Высокое зеркало, перед которым в непрочной коричневой красе изгибались многие из гурий Ландовера, служило теперь мне, вмещая изображение львогривого пятидесятипятилетнего претендента на звание атлета, выполняющего посредством "Эльмаго" ("Сочетает секреты механики Запада с Магией Митры") экзерсисы для истоньшения талии и расширения груди. Изображение получалось приятное. Давняя телеграмма (найденная нераспечатанной в номере "Artisan", литературного журнала, уворованного Бел со стола в прихожей), адресованная мне лондонской воскресной газетой, просила прокомментировать слухи, – мной уже слышанные, – согласно которым у меня имелись якобы наилучшие шансы на победу в абстрактной борьбе за то, что наши меньшие американские братья называют "самой престижной премией мира". Это также могло произвести впечатление на лакомую до успеха особу, о которой я помышлял. И наконец, я знал, что в отпускные месяцы 1955 года череда ударов прикончила в Лондоне бедного старого Джерри Адамсона, замечательного человека, и что Луиза свободна. Слишком свободна, по правде сказать. Настоятельное письмо, которое я ей теперь написал, призывая ее срочно вернуться в Квирн для Обсуждения Серьезного Вопроса, касающегося нас обоих, добралось до нее, лишь описав комический круг по четырем модным курортам Континента. Я так и не видел телеграммы, которую она, по ее словам, отправила мне из Нью-Йорка 1 октября.

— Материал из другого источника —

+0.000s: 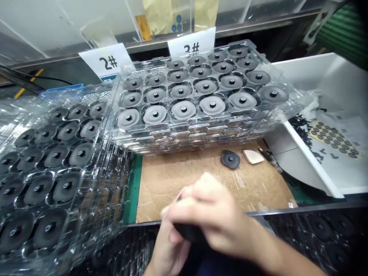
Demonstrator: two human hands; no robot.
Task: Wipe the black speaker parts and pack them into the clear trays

2 октября, во второй половине ненормально теплого дня, первого в недельной последовательности, мне позвонила миссис Кинг и с довольно загадочными смешками пригласила на "импровизированное soirée, – часа через два, ну, скажем, в девять, после того, как вы уложите вашу обворожительную дочурку". Я согласился прийти, поскольку миссис Кинг была замечательно милой особой, добрейшей душой во всем кампусе.
Мучимый черной мигренью, я решил, что двухмильная прогулка прохладным и ясным вечером пойдет мне во благо. Мои отношения с пространством и с перемещеньями в нем были столь дьявольски запутаны, что я уже и не помню, действительно ли шел я пешком или ехал, или ограничился валанданьем взад-вперед по открытой галерее, тянувшейся на втором этаже вдоль фасада нашего дома, или что-то еще.